The [P-loop] typically has the amino acid sequence of Gly-X-X-X-X-Gly-Lys.[6] Similar sequences are found in many other nucleotide-binding proteins.
Mechanism
Metal Ion Interaction
To allow for interaction with this class of enzymes, ATP must first bind to a metal ion such as magnesium or manganese.[8] The metal ion forms a complex with the phosphoryl-group, as well as several water molecules.[9] These water molecules then form hydrogen bonds to a conserved aspartate residue on the enzyme.[10]

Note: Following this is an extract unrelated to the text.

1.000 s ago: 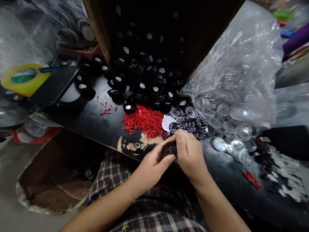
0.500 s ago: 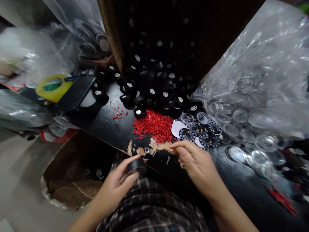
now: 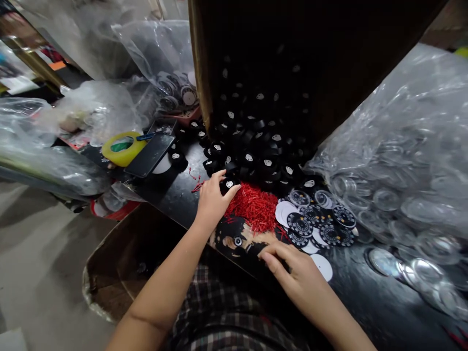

The metal ion interaction facilitates binding by holding the ATP molecule in a position allowing for specific binding to the active site and by providing additional points for binding between the substrate and the enzyme. This increases the binding energy.
Conformational Changes
Binding of ATP causes the P-loop to move, in turn making the lid domain lower and secure the ATP in place.[11][12] Nucleoside monophosphate binding induces further changes that render the enzyme catalytically capable of facilitating a transfer of the phosphoryl group from ATP to nucleoside monophosphate.[13]
The necessity of these conformational changes prevents the wasteful hydrolysis of ATP.
This enzyme mechanism is an example of catalysis by approximation: the nucleoside-phosphate kinase binds the substrates to bring them together in the correct position for the phosphoryl group to be transferred.
Biological Function
Similar catalytic domains are present in a variety of proteins, including:
- ATP synthase
- Myosin, and other molecular motor proteins
- G protein and other proteins involved in signal transduction
- Helicases for unwinding DNA and RNA
- Pyrimidine metabolism
Evolution
When a phylogenetic tree composed of members of the nucleoside-phosphate kinase family was made,[14] it showed that these enzymes had originally diverged from a common ancestor into long and short varieties. This first change was drastic – the three-dimensional structure of the lid domain changed significantly.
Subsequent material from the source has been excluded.